--- Requirement ---
If a picture appears, leave it out, and reproduce exactly the lines from the start of the listing below through the one bearing "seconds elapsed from".

--- Raw data ---
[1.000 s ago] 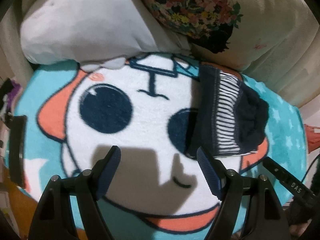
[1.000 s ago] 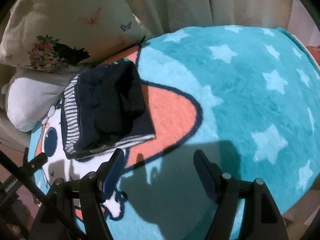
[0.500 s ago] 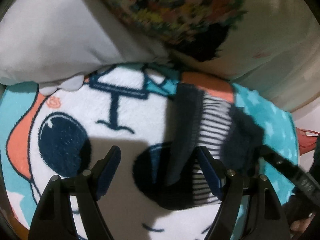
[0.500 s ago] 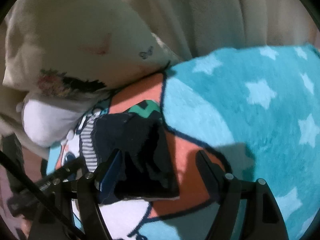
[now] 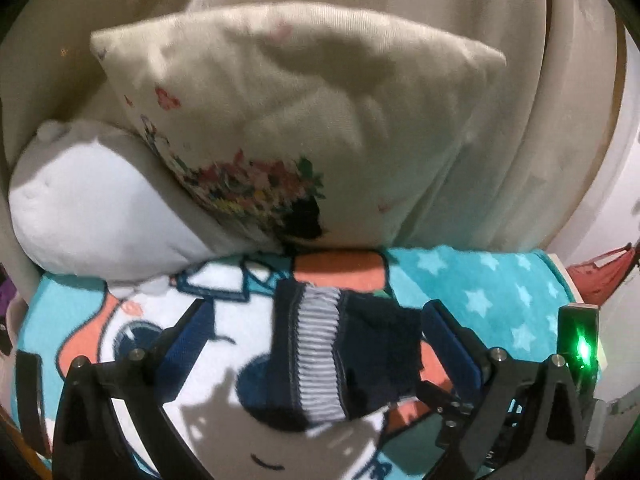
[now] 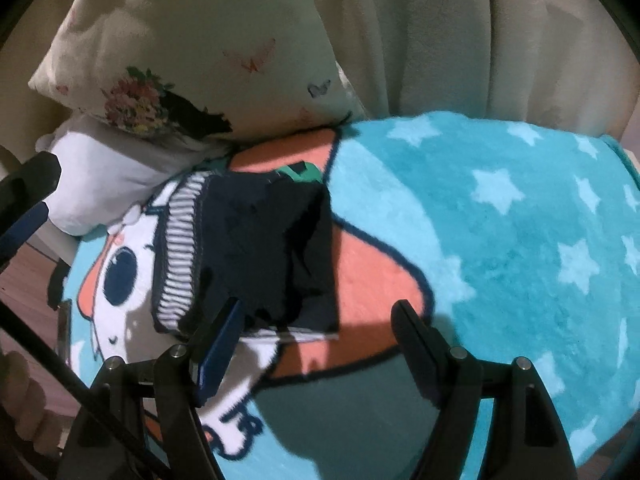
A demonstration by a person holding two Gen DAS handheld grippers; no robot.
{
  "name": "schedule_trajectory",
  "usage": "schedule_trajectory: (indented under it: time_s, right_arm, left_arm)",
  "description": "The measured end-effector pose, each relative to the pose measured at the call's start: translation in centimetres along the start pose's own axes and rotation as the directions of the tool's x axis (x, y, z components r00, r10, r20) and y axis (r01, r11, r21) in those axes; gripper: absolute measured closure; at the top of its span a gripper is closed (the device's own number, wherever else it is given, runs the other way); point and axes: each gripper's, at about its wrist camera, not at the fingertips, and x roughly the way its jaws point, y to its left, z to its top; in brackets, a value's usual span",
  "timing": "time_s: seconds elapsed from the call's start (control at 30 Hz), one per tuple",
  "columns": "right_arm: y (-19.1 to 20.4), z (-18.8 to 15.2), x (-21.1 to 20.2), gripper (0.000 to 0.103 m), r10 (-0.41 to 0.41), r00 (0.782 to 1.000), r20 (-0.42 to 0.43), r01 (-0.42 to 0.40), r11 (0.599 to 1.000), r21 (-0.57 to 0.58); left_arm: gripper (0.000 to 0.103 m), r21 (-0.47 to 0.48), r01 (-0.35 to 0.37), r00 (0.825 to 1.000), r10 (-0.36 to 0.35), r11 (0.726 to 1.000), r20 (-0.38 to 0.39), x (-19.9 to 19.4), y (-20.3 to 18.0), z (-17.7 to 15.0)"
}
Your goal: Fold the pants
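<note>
The navy pants (image 5: 344, 356) with a striped waistband lie folded into a small bundle on the turquoise cartoon blanket (image 5: 480, 280). My left gripper (image 5: 316, 316) hangs above them with its jaws opening wide. The bundle shows between the fingers, but the pads do not touch it. In the right wrist view the pants (image 6: 260, 248) lie just beyond my right gripper (image 6: 320, 310), which is open. Its left finger (image 6: 224, 336) overlaps the bundle's near edge and nothing is pressed between the pads.
A cream floral cushion (image 5: 280, 120) and a white pillow (image 5: 92, 216) lean against cream fabric (image 6: 440, 40) behind the blanket. The blanket's edge drops off at the right (image 6: 624, 160). A black device with a green light (image 5: 580, 344) sits at the lower right.
The left gripper has lifted and pulled back from the pants, bringing the cushion into view, and its jaws have spread wider. The right gripper has shifted closer to the bundle. The pants lie unmoved.
</note>
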Motion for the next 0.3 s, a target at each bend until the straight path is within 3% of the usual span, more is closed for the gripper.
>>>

--- Exercise solution ---
[1.000 s ago] 
[1.000 s ago] 
[0.500 s ago] 
[0.500 s ago] 
[now] 
[now] 
A demonstration by a person holding two Gen DAS handheld grippers; no robot.
{
  "name": "schedule_trajectory",
  "usage": "schedule_trajectory: (indented under it: time_s, right_arm, left_arm)",
  "description": "The measured end-effector pose, each relative to the pose measured at the call's start: translation in centimetres along the start pose's own axes and rotation as the directions of the tool's x axis (x, y, z components r00, r10, r20) and y axis (r01, r11, r21) in those axes; gripper: absolute measured closure; at the top of its span a gripper is closed (the device's own number, wherever else it is given, runs the other way); point and axes: each gripper's, at about its wrist camera, not at the fingertips, and x roughly the way its jaws point, y to its left, z to its top; in brackets, a value's usual span",
  "timing": "time_s: seconds elapsed from the call's start (control at 30 Hz), one per tuple",

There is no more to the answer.